Despite the outstanding performance in many individual tasks, deep neural networks suffer from catastrophic forgetting when learning from continuous data streams in real-world scenarios. Current Non-Exemplar Class-Incremental Learning (NECIL) methods mitigate forgetting by storing a single prototype per class, which serves to inject previous information when sequentially learning new classes. However, these stored prototypes or their augmented variants often fail to simultaneously capture spatial distribution diversity and precision needed for representing old classes. Moreover, as the model acquires new knowledge, these prototypes gradually become outdated, making them less effective. To overcome these limitations, we propose a more efficient NECIL method that replaces prototypes with synthesized retrospective features for old classes. Specifically, we model each old class's feature space using a multivariate Gaussian distribution and generate deep representations by sampling from high-likelihood regions. Additionally, we introduce a similarity-based feature compensation mechanism that integrates generated old class features with similar new class features to synthesize robust retrospective representations. These retrospective features are then incorporated into our incremental learning framework to preserve the decision boundaries of previous classes while learning new ones.
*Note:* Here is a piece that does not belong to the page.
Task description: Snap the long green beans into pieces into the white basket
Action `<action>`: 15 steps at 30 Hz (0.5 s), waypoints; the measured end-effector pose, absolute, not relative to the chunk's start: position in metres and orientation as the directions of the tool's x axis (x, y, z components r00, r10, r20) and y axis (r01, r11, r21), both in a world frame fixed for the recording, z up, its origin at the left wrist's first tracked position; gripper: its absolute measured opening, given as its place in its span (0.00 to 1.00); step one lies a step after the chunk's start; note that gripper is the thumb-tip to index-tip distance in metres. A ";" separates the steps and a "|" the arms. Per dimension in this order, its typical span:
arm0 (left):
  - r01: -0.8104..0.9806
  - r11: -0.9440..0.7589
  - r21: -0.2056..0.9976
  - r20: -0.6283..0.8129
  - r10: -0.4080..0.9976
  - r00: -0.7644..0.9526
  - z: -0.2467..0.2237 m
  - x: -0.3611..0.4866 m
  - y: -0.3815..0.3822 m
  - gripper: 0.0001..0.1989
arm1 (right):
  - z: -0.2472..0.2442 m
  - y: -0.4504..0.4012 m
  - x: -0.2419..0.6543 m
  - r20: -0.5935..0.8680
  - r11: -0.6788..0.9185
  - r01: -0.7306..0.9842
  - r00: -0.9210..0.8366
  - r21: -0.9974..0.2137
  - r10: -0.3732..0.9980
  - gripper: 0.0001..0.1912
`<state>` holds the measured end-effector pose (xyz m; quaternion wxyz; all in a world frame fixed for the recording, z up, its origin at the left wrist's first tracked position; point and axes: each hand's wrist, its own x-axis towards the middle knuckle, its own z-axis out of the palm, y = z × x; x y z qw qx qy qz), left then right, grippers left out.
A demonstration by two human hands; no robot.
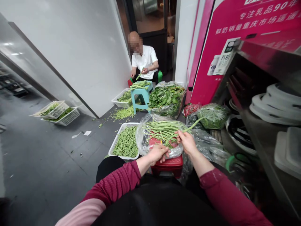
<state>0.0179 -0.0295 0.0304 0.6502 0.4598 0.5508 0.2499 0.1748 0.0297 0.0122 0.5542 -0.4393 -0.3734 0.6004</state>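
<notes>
Right hand (186, 141): thumb and fingers closed in a pinch on a long green bean (194, 125); the bean slants across the hand, one end projecting up and to the right, the other angled down toward the left hand.
Left hand (158, 153): fingers curled inward, thumb side uppermost, located just beside the lower end of the bean; whether it grips the bean cannot be told.
Hand spacing: near each other, not touching; left hand set slightly lower.
Bean location: above the near right part of the bean pile (162, 128).
Bean pile: long, whole beans lying roughly side by side in an opened clear plastic bag (141, 138).
Bag support: red stool (167, 164), positioned between the knees.
White basket (116, 140): on the floor, left of the bag; filled with short bean pieces (126, 141).
Light-blue stool (140, 92): beyond the bag; green stalks (140, 84) on its top.
Co-worker (147, 55): seated behind the light-blue stool, white top, a green stalk in hand.
Leafy greens (166, 97): in a plastic bag, right of the light-blue stool.
</notes>
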 end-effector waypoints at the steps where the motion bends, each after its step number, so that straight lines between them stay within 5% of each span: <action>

Extensive experiments on CIFAR-100, TinyImageNet, and ImageNet-Subset demonstrate that our method significantly improves the efficiency of non-exemplar class-incremental learning and achieves state-of-the-art performance.

Paper Structure

This paper contains 14 sections, 19 equations, 9 figures, 7 tables.

Figures (9)

  • Figure 1: Idea illustration. (a) Baseline: Use the stored prototypes as the classification features of the old classes to rebuild the classification boundaries. (b) Gaussian Noise Aug ref_pass: Use random Gaussian noise to enhance the prototypes, but it introduces inaccurate features and overlaps between class distributions due to noise interference to the representation space. (c) Prototype Mixing ref_rrfe: Combine the prototypes of the old classes randomly linearly to form the hybrid prototypes, but these obtained prototypes lack authenticity. (d) Our Method: Model the representation space of each old class using a multivariate Gaussian distribution, then generate classification features for old classes by sampling from the high-likelihood regions, thereby better capturing the diversity and accuracy of the generated representations.
  • Figure 2: Overall framework of our proposed method for NECIL. The new samples from the current task are augmented using rotation transformations. These augmented new class samples, along with synthesized retrospective features, are then utilized to optimize the incremental classification model to consolidate previously acquired knowledge while learning new classes. In the process of retrospective feature synthesis, we model the feature space of each old class using a multivariate Gaussian distribution and sample old class representations from high-likelihood regions. Additionally, we select the most similar new class features to complement the sampled old class features, thereby creating efficient retrospective representations of the old classes. "CE loss" represents the cross-entropy classification loss. "Stored Statistics" refers to the feature means and covariance matrices, which are calculated and stored after each task is learned. $\tilde{C}_{t}$ represents the classes within task $t$ after rotation-based label augmentation.
  • Figure 3: Average classification accuracy of our method and state-of-the-art methods at each phase during incremental learning on CIFAR-100 and TinyImageNet.
  • Figure 4: Average classification accuracy for the component effectiveness analysis of our method on CIFAR-100 and TinyImageNet.
  • Figure 5: Visualization results. (a) MGS enhances the clustering of old classes in deep feature space. (b) SFC increases the discrimination between old and new classification features.